# Work item
Go through the data below and return each line containing the word "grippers".

Data excerpts
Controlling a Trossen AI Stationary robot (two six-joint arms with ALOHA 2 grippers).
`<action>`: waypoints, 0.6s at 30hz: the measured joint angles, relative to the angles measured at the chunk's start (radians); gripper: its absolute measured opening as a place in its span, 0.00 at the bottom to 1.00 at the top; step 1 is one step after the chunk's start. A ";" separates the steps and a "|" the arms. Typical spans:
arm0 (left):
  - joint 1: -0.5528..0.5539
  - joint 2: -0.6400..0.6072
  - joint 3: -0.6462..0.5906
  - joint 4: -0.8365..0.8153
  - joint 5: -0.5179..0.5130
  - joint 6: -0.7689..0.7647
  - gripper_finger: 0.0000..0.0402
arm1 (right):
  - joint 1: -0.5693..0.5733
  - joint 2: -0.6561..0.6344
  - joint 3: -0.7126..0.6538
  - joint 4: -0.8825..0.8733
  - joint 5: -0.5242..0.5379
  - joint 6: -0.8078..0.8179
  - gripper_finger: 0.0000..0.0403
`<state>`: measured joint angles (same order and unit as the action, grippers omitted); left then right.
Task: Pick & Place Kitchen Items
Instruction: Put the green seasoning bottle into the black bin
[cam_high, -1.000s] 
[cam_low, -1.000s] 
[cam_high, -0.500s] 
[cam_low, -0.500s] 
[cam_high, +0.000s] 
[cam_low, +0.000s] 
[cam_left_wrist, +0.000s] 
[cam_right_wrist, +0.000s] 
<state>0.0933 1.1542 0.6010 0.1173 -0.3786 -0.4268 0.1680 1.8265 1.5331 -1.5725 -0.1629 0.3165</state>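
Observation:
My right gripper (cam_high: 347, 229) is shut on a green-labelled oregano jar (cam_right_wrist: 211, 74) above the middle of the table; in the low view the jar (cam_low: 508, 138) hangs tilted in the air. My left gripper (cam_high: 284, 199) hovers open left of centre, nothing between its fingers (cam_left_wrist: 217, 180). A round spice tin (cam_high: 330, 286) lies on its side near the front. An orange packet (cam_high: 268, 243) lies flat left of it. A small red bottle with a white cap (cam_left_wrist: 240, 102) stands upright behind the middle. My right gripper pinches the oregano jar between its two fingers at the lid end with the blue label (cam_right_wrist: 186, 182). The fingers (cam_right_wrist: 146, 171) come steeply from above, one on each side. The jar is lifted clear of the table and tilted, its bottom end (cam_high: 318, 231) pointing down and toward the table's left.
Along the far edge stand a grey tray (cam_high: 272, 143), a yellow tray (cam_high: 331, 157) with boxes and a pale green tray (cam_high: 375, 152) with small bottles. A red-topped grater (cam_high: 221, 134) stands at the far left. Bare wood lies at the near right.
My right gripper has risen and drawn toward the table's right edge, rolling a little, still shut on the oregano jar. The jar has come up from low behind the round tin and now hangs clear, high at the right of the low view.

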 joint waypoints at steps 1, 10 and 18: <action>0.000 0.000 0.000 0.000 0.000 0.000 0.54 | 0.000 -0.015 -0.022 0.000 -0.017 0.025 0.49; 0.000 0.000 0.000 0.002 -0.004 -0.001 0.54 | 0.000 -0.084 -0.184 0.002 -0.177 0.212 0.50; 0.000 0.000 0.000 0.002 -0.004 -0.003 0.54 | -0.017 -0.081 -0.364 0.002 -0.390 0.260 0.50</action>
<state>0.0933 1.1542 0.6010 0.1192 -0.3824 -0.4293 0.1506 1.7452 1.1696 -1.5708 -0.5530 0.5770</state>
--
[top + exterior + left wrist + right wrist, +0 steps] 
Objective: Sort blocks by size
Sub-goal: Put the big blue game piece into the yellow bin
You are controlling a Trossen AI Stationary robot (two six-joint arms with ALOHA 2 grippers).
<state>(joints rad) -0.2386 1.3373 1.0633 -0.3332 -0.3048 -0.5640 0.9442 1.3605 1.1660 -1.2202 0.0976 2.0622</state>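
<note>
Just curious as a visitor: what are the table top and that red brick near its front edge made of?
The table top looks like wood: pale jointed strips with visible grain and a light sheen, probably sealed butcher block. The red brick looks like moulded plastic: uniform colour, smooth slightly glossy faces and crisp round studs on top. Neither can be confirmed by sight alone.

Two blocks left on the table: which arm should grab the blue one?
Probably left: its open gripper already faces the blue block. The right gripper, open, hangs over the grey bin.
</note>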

# Written solution
Controlling a Trossen AI Stationary robot (two six-joint arms with ALOHA 2 grippers).
`<state>`: measured joint angles (same order and unit as the action, grippers omitted); left then right.
You are controlling a Trossen AI Stationary robot (two six-joint arms with ALOHA 2 grippers).

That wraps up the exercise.